• _What this task involves_:
From top to bottom, print the listing word for word and skip any pictures it contains.

◇ ◇ ◇

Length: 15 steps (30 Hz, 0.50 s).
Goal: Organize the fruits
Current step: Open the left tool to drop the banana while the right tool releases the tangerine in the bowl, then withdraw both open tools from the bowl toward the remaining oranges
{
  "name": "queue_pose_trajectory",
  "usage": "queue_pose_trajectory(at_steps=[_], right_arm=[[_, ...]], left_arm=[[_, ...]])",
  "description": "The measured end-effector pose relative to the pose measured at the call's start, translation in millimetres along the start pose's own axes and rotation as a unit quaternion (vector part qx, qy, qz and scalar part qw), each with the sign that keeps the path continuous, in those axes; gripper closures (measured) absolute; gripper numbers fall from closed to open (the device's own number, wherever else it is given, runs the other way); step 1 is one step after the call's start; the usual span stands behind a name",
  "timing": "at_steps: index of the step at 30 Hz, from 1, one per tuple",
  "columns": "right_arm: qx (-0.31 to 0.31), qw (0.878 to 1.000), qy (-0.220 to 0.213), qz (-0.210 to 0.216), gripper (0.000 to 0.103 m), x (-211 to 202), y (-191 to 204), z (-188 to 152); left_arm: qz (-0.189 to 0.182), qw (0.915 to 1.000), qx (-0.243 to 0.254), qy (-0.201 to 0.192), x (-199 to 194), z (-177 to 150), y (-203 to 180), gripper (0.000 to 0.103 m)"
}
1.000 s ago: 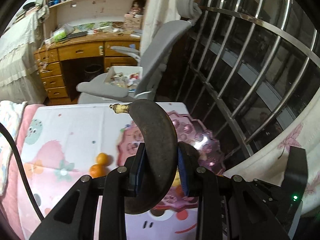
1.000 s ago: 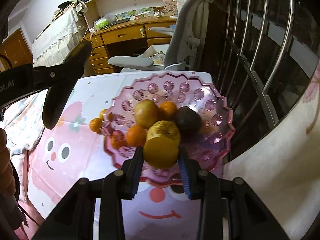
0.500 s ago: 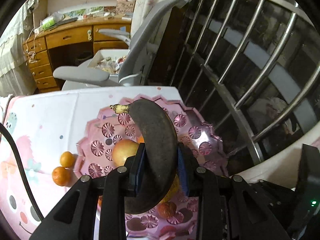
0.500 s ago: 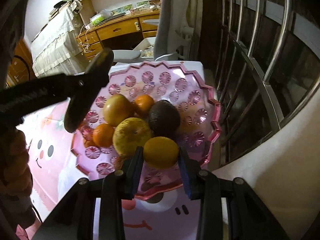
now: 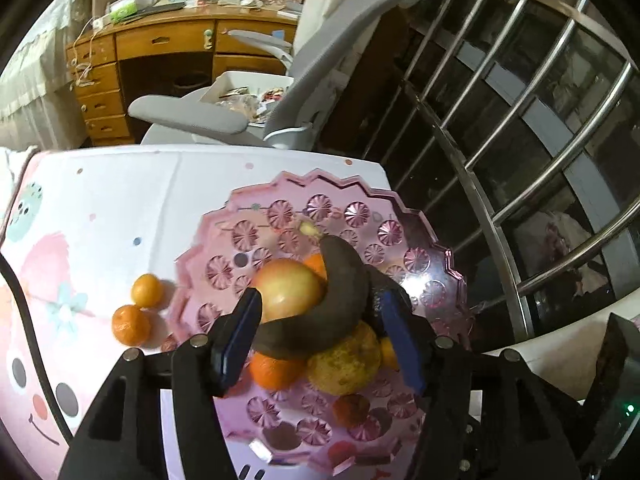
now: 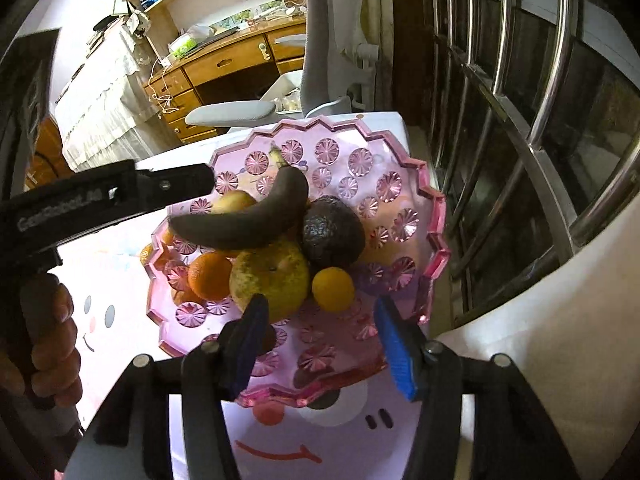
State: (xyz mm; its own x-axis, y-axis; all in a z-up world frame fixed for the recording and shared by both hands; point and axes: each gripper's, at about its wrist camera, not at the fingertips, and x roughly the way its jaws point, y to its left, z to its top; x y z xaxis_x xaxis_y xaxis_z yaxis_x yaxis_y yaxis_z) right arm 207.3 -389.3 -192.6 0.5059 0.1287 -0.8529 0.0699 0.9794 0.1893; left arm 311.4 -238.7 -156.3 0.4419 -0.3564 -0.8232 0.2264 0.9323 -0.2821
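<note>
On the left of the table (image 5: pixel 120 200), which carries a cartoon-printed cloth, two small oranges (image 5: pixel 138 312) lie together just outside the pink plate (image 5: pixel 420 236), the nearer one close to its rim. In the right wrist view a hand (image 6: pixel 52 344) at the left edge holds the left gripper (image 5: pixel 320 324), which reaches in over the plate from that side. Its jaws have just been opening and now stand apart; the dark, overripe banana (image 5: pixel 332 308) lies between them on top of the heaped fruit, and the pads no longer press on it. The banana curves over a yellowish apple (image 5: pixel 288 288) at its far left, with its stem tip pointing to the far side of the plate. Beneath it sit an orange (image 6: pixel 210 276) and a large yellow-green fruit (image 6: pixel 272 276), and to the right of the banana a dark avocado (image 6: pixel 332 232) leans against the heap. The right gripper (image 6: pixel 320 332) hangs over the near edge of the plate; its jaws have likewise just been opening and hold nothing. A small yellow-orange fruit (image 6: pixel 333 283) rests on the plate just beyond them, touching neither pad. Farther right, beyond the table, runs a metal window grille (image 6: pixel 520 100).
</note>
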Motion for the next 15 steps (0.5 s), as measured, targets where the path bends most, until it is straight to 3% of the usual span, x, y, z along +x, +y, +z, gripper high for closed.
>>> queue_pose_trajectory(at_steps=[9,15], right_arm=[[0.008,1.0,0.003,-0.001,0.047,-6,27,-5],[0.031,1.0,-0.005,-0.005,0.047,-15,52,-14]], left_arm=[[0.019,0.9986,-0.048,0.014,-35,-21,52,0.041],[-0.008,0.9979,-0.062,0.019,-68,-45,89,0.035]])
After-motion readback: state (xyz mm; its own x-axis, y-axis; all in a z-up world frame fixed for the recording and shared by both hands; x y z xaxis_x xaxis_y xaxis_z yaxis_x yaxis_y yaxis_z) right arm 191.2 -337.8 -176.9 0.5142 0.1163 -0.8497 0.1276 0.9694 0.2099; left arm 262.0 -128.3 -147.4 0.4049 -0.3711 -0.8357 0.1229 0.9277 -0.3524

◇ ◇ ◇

• _Solution for this exercise_:
Length: 15 steps (30 Hz, 0.50 s).
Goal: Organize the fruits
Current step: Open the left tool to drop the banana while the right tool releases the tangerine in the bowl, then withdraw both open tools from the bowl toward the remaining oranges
{
  "name": "queue_pose_trajectory",
  "usage": "queue_pose_trajectory(at_steps=[_], right_arm=[[_, ...]], left_arm=[[_, ...]])",
  "description": "The measured end-effector pose relative to the pose measured at the call's start, translation in millimetres along the start pose's own axes and rotation as a unit quaternion (vector part qx, qy, qz and scalar part qw), each with the sign that keeps the path continuous, in those axes; gripper closures (measured) absolute; gripper numbers fall from closed to open (the device's own number, wherever else it is given, runs the other way); step 1 is one step after the call's start; the usual span stands behind a name",
  "timing": "at_steps: index of the step at 30 Hz, from 1, one per tuple",
  "columns": "right_arm: qx (-0.31 to 0.31), qw (0.878 to 1.000), qy (-0.220 to 0.213), qz (-0.210 to 0.216), gripper (0.000 to 0.103 m), x (-211 to 202), y (-191 to 204), z (-188 to 152); left_arm: qz (-0.189 to 0.182), qw (0.915 to 1.000), qx (-0.243 to 0.254), qy (-0.201 to 0.192), x (-199 to 194), z (-177 to 150), y (-203 to 180), gripper (0.000 to 0.103 m)"
}
1.000 s ago: 
1.000 s ago: 
0.500 s ago: 
0.500 s ago: 
now: 
now: 
State: (xyz mm; its own x-axis, y-axis; all in a z-up world frame fixed for the recording and shared by both hands; point and axes: each gripper's, at about its wrist camera, not at the fingertips, and x roughly the way its jaws point, y to its left, z to its top; x y z xaxis_x xaxis_y xaxis_z yaxis_x yaxis_y yaxis_z) right arm 207.3 -389.3 -192.6 0.5059 0.1287 -0.8529 0.0699 0.9794 0.1893; left arm 311.4 -238.7 -156.3 0.4419 -0.3564 -0.8232 0.2264 0.9323 -0.2821
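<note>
On the left of the table (image 5: pixel 120 200), which carries a cartoon-printed cloth, two small oranges (image 5: pixel 138 312) lie together just outside the pink plate (image 5: pixel 420 236), the nearer one close to its rim. In the right wrist view a hand (image 6: pixel 52 344) at the left edge holds the left gripper (image 5: pixel 320 324), which reaches in over the plate from that side. Its jaws have just been opening and now stand apart; the dark, overripe banana (image 5: pixel 332 308) lies between them on top of the heaped fruit, and the pads no longer press on it. The banana curves over a yellowish apple (image 5: pixel 288 288) at its far left, with its stem tip pointing to the far side of the plate. Beneath it sit an orange (image 6: pixel 210 276) and a large yellow-green fruit (image 6: pixel 272 276), and to the right of the banana a dark avocado (image 6: pixel 332 232) leans against the heap. The right gripper (image 6: pixel 320 332) hangs over the near edge of the plate; its jaws have likewise just been opening and hold nothing. A small yellow-orange fruit (image 6: pixel 333 283) rests on the plate just beyond them, touching neither pad. Farther right, beyond the table, runs a metal window grille (image 6: pixel 520 100).
</note>
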Motion for the next 15 steps (0.5 s), as measured, targets where the path bends most, until it is straight to 3% of the usual span, x, y, z along +x, +y, +z, gripper high for closed.
>>> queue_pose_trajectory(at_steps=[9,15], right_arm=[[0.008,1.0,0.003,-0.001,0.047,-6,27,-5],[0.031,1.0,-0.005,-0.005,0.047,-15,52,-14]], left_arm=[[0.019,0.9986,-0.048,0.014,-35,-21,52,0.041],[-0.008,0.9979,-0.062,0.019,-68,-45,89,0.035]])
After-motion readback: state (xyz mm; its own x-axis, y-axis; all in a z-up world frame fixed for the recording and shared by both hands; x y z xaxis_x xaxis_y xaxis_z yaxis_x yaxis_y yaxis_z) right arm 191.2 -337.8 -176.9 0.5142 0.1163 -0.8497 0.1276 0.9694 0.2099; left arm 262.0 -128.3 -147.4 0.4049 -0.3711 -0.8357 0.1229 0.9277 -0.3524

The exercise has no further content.